A solid state drive, SSD, does not have a motor, but is still called a drive because it is the functional equivalent of an integrated HDD and can substitute/replace a HDD. This broadening (or bastardization?) of the meaning of drive is for marketing convenience rather than maintaining semantic accuracy.
A CD/DVD drive contains only a head that writes data to the surfaces of a CD/DVD and reads it from them, not the storage device i.e. CD/DVD itself.
You forgot to mention that a CD/DVD drive also includes a motor to spin the disc! If the disc does not spin, then the R/W mechanism is useless.
A hard drive contains both the storage device i.e. a hard disk (i.e. platter), and a head that writes data to the surfaces of the disk and reads it from them.
You forgot to mention that a hard (disk) drive also includes a motor to spin the platters! If the platters do not spin, then the R/W mechanism is useless.

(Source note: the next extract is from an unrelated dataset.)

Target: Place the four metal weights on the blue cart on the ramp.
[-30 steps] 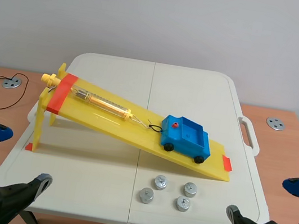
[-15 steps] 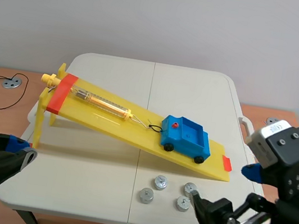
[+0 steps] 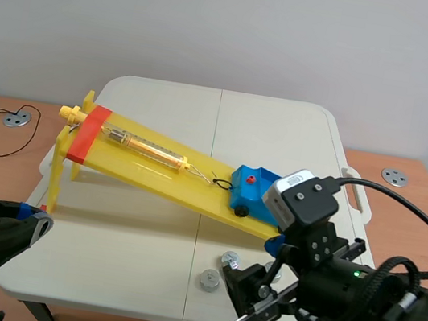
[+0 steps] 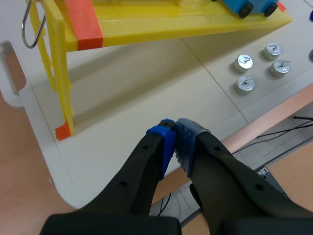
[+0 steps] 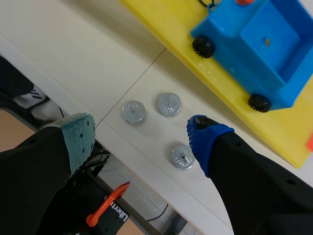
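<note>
Down the yellow ramp (image 3: 155, 169) sits the blue cart (image 3: 252, 184), its low end hidden behind my right arm. In the right wrist view the cart (image 5: 266, 46) lies ahead with its bed bare. Three metal weights (image 5: 133, 112) (image 5: 168, 104) (image 5: 182, 156) rest on the white table under my right gripper (image 5: 139, 138), which hangs open above them with nothing between its fingers. The scene view shows only two weights (image 3: 228, 259) (image 3: 210, 280) beside that gripper (image 3: 253, 301). My left gripper (image 4: 174, 131) is shut on nothing near the table's front left edge, far from the weights (image 4: 244, 62).
The ramp's tall yellow leg (image 4: 61, 83) stands ahead of the left gripper. A spring scale (image 3: 147, 148) lies on the upper ramp, tied to the cart by a string. The table's front edge (image 5: 146, 166) runs close behind the weights.
My right arm has swung in from the right edge to hang over the weights, its fingers narrowing somewhat. My left gripper has gone from open to shut and drawn in slightly.
</note>
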Robot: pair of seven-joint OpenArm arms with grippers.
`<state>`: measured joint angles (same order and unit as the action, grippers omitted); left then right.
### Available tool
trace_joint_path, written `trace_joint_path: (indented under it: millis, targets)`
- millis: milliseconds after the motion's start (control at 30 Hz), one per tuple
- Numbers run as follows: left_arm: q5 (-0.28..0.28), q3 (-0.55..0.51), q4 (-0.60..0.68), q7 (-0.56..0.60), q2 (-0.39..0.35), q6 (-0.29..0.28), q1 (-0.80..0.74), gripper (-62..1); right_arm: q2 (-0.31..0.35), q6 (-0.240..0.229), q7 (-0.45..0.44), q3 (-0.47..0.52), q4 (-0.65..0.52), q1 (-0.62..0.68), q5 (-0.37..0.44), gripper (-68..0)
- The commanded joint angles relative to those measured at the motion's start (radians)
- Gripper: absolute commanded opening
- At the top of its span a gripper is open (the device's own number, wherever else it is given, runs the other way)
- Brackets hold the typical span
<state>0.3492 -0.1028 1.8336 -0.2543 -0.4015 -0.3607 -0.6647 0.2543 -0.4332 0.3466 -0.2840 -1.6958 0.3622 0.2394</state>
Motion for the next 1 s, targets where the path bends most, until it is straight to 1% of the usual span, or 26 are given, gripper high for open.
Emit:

The all-in-one HDD that you are familiar with is a rather modern device. Some of the first disk drives I used were the size of a floor-standing dishwasher costing over US$20K. The storage modules (more commonly called disk packs), the actual recording platters, were a completely separate component from the drive, just like a reel of magnetic tape. The disk controller would be connected to the drive with bulky cables. The controller, the drive and the disk pack comprised the integrated HDD you can hold in your hand today.
As things evolved, IBM tried moving the R/W heads out of the drive into the (removable) disk cartridge for better alignment and dust sealing (IBM 3348 Winchester modules and 3340 drive) in the early 1970s. As data density increased, platter diameter was reduced. Sealed platters with the drive started to become widespread with 8" HDDs. When PCs started to use 5.25" HDDs (e.g. Seagate ST506), economies of scale put the manufacturing cost of HDDs on a steady decline. Eventually economics and performance requirements led to the integration of the controller with the sealed platter(s) and drive, the IDE hard disk drive.
But in a narrower sense, a hard drive can mean only the head not the hard disk.
No, not by any competent professional. I've never heard of such a definition or usage.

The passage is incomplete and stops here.